Cal brought the sword down hard as the cold stone reached him, and there was a cry like every wild, crazed beast in the unseen places of the world, and the stone wall shattered to pieces and fell away.
Cal saw what lay behind it, and gasped.
FIFTY-EIGHT
People, they had once been people, maybe a dozen of them, men and women, some old, some not, it was hard to tell. Melted together, flowing like wax into an obscenity that was all horrified, screaming mouths and nightmare eyes resembling nothing so much as the ruined, melted stone heads on Rushmore itself.
But worse, indescribably worse.
Vestigial limbs like unformed, aborted fetuses, patches of brittle black-brown, golden-white hair erupting higgledy-piggledy from blotchy, pitted skin with infection runneling down from uncounted, unsealing wounds.
And most nightmarish, most unthinkable of all…it was still alive.
The scientists of the Source Project, Marcus Sanrio and Fred Wishart and Agnes Wu, Sakamoto and Monteiro and the others, transfigured into this monstrosity when everything went wailing out of control and the energy they had endeavored to seize like Zeus with some lightning bolt had instead seized them.
They had ripped a hole clean through to someplace unimaginably else, and that breach remained gapingly open-was, in fact, still flooding out its savage, ungovernable power from the point at which it had first come thrusting, erupting into this virgin world.
Cal Griffin glared and squinted at the dreadful gash in existence just behind the quivering mass that regarded him with rolling, hateful, terrified eyes; the useless, foul body that housed the gestalt mind Stern and Inigo had called the Big Bad Thing.
The light behind it was blinding black, all color and nothingness, a light that was not a light, not-beingness that was nothing of this universe, that was indescribably other, but that had been called forth into existence here, that had been torn out of elsewhere and was fed, replenished from the unthinkable, unknowable font.
The Source.
Cal couldn’t help staring at it, couldn’t bear seeing it. It was so alien, yet had become as all-encompassing, as much of this world, as the air about him, the fundamental pulse that had changed Stern and Inigo and Christina, Goldie, too-and the helpless multitudes like them.

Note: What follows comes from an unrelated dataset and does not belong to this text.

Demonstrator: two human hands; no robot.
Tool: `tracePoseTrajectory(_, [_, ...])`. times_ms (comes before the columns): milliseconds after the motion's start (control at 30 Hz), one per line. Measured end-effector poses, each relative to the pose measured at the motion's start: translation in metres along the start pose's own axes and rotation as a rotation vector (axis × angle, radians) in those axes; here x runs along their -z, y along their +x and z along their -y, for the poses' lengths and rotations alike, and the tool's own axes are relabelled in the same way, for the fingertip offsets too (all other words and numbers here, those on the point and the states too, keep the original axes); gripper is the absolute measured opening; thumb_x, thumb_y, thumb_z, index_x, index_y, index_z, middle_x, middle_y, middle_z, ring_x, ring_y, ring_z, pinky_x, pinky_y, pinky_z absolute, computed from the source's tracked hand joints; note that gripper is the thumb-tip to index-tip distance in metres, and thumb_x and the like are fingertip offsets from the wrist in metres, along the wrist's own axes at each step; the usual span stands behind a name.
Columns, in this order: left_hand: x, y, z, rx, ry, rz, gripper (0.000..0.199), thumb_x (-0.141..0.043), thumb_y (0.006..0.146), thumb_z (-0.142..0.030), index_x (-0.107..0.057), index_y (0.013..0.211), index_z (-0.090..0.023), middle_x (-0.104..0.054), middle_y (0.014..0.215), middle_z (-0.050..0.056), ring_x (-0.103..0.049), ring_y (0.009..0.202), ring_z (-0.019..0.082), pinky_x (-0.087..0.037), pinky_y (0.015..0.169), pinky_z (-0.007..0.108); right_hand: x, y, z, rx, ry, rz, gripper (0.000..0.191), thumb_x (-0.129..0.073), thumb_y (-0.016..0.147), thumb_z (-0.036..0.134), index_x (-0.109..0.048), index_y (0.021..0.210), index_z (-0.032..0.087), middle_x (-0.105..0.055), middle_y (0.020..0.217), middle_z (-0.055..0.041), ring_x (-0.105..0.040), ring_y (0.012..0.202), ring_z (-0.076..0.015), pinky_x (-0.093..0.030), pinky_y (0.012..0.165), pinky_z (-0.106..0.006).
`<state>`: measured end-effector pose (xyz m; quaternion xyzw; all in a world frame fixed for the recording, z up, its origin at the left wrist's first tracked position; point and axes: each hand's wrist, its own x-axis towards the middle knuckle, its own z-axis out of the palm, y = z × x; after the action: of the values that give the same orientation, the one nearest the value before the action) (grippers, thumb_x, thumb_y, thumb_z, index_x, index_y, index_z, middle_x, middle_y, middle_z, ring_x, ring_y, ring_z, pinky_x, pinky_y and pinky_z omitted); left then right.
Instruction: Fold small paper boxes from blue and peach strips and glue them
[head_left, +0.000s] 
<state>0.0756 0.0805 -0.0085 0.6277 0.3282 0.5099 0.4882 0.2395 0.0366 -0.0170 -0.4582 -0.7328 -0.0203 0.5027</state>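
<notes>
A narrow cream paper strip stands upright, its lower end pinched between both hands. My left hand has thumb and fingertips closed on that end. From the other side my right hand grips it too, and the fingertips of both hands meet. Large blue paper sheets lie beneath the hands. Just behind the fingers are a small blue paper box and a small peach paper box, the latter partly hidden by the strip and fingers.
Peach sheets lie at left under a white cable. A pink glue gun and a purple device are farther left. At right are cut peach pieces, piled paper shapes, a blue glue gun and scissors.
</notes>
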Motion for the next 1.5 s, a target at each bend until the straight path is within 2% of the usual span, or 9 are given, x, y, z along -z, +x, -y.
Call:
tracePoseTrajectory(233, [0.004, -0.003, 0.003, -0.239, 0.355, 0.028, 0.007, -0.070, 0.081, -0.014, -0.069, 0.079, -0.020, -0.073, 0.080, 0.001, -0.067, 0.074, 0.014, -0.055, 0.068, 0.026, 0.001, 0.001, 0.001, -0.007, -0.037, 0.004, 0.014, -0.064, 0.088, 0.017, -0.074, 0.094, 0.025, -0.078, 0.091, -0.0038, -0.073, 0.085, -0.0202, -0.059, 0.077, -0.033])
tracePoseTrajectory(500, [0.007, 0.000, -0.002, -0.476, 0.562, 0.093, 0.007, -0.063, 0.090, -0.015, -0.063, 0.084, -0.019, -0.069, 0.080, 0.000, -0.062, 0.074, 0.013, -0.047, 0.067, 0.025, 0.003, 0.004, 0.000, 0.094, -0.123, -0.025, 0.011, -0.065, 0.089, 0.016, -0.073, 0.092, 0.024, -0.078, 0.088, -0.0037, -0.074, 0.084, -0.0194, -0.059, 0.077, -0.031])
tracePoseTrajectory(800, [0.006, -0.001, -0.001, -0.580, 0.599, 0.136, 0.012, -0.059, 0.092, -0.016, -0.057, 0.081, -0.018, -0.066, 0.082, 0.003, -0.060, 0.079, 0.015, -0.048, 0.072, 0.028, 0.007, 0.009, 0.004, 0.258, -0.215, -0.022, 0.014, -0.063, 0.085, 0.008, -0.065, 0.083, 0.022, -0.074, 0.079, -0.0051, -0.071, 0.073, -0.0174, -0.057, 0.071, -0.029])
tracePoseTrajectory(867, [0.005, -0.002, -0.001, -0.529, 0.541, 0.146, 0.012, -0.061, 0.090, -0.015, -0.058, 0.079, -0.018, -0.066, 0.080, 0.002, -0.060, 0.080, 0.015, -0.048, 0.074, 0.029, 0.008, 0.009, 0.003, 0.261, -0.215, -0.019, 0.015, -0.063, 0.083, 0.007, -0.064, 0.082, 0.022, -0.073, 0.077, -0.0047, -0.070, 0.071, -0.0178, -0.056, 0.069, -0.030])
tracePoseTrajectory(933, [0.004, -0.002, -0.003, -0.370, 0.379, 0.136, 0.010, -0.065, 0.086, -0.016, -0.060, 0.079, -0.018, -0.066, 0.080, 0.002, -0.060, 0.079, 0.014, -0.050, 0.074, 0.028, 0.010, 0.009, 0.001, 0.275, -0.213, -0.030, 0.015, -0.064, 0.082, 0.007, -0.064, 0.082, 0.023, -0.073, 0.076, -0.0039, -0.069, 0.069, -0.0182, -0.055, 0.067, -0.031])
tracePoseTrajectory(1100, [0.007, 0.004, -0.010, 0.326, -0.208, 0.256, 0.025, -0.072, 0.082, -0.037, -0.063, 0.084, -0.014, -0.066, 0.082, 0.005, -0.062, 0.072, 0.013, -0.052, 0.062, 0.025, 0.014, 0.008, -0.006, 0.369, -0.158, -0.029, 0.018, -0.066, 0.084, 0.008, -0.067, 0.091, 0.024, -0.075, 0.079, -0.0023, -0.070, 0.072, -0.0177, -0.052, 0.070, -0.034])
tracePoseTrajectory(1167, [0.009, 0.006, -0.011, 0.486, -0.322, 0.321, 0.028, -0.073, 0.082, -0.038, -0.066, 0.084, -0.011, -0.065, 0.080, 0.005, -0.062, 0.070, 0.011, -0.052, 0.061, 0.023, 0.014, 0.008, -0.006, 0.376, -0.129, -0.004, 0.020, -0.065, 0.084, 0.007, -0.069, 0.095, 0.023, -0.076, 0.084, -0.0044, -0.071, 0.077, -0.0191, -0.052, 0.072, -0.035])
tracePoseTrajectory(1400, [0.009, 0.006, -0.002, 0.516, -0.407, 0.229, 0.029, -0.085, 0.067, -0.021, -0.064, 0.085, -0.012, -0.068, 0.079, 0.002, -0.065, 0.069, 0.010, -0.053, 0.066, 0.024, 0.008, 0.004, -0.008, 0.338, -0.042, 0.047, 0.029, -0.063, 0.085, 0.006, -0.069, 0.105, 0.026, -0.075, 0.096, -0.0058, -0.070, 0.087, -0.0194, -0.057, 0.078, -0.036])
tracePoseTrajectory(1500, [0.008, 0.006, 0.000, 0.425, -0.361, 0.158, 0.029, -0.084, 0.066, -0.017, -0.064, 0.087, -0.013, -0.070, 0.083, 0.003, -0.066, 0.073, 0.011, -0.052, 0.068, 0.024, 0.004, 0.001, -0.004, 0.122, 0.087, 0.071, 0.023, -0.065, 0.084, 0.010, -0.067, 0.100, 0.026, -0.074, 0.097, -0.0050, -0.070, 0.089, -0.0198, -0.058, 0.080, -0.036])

In that quick-flash moment of perceiving it, Cal sensed that he had been right, that the power itself held no consciousness, no agenda; it was like pure, primal electricity, like the nuclear forces themselves.
But the baleful, nauseating creation regarding him from in front of the Source was another thing entirely.
“Kill it!” Cal heard Colleen scream from behind him, and he raised his sword once more, whether to strike out at it, or-
He felt it reach out with its adrenalized, myriad mind, felt it summon every last bit of power from its hostage flares, from the primacy of the Badlands, from all it had been able to leech out of Iowa, focusing, willing it to burn all these trespassers down.
He felt that power surge like hot fire needles along every nerve, felt its cancer invade every cell. He shrieked and fell to his knees, heard his companions screaming, too.
He could feel them in his mind, Sakamoto and Wu and Brinkowicz, Corning, Feldstein, St. Ives, Pollard, Monteiro-every one of them, all the scientists on Shango’s list-could sense them in that tortured, sullied lump of flesh. And at the core, subsuming and commanding them, dominant and undeniable, leading them as he had always led them, Marcus Sanrio.
DIE, Sanrio thought at them, DIE NOW.